The problem
When the line containing "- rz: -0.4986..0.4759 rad" appears in the data below, begin copying there and stop only after the line containing "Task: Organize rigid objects".

Data supplied
##############################
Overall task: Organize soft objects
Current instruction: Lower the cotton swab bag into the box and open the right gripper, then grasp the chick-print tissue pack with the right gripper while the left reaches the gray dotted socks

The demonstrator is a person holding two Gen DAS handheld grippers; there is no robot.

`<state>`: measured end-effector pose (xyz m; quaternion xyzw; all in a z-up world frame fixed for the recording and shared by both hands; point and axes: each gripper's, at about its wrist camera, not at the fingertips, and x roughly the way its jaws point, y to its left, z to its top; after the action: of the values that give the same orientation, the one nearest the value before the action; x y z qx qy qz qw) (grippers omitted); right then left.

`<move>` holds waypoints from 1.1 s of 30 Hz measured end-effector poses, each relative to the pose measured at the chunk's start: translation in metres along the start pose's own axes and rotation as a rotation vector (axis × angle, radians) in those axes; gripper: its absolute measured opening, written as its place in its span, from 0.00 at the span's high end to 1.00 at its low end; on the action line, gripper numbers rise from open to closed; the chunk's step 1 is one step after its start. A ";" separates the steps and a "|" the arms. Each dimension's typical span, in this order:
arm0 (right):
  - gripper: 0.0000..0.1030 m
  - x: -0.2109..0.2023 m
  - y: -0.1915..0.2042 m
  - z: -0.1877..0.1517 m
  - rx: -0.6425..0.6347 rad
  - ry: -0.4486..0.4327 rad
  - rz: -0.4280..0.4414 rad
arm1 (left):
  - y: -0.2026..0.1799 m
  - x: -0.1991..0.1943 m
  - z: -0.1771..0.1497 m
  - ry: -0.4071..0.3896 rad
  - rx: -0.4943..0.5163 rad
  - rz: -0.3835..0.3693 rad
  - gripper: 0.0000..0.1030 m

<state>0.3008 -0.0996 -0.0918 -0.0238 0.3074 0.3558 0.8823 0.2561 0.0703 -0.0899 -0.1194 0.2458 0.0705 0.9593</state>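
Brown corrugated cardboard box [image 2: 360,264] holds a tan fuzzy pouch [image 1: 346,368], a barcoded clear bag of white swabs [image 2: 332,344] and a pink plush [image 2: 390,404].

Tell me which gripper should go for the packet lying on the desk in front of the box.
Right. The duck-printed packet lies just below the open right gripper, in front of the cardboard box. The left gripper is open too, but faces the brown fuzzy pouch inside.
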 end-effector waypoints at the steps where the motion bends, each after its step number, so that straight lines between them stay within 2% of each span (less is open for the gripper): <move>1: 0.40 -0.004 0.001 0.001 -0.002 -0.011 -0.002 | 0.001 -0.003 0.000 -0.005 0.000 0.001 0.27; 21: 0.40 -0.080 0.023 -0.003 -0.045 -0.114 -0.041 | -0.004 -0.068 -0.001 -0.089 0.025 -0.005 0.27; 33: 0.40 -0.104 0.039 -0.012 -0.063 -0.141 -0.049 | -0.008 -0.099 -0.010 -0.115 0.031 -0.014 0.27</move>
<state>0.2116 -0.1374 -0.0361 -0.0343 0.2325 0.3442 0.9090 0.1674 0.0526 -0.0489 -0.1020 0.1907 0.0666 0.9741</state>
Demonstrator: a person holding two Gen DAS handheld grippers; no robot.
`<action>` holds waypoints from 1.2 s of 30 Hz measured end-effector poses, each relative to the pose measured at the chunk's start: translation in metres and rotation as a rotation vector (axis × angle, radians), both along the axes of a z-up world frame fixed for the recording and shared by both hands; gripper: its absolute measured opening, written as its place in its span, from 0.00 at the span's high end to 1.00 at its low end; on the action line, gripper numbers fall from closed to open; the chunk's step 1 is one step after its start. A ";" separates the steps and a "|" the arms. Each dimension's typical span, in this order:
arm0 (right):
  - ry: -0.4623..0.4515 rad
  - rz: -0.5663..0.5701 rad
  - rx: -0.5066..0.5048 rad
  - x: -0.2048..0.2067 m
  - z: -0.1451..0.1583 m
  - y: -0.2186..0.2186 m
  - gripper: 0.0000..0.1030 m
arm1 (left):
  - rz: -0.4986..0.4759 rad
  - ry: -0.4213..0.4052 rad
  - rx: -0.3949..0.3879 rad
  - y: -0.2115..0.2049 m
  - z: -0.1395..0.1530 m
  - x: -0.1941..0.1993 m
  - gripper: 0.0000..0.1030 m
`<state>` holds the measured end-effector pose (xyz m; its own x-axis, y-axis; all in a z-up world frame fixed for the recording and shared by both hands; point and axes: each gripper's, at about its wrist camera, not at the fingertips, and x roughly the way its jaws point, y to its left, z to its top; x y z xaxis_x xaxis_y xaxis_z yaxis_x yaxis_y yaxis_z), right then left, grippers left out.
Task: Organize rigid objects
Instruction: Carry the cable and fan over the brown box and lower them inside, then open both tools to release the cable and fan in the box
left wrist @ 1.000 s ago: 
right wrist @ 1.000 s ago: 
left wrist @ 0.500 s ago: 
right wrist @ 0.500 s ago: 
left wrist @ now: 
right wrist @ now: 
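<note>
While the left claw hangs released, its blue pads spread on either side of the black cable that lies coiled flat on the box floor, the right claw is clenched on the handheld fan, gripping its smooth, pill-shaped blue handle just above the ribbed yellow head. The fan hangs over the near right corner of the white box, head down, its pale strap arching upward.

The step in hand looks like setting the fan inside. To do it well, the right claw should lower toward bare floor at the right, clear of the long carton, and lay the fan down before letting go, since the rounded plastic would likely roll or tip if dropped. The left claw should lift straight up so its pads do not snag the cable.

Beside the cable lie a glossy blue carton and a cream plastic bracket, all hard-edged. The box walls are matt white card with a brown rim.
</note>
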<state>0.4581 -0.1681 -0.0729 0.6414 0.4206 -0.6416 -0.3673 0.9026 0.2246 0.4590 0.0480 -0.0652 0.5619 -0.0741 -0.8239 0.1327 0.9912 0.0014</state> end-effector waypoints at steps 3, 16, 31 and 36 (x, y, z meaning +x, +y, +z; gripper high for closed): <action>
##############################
Response to the exercise
  - rz: -0.4986..0.4759 rad
  - ry: -0.4213..0.4052 rad
  - rx: -0.3949..0.3879 rad
  - y: -0.2115..0.2049 m
  - z: -0.1395..0.1530 m
  - x: -0.1941..0.1993 m
  - gripper: 0.0000..0.1030 m
`<state>` holds the measured end-effector pose (xyz m; its own x-axis, y-axis; all in a z-up world frame fixed for the recording and shared by both hands; point and axes: each gripper's, at about its wrist camera, not at the fingertips, and x roughly the way its jaws point, y to its left, z to its top; x y z xaxis_x xaxis_y xaxis_z yaxis_x yaxis_y yaxis_z), right then left, grippers left out.
Task: Organize rigid objects

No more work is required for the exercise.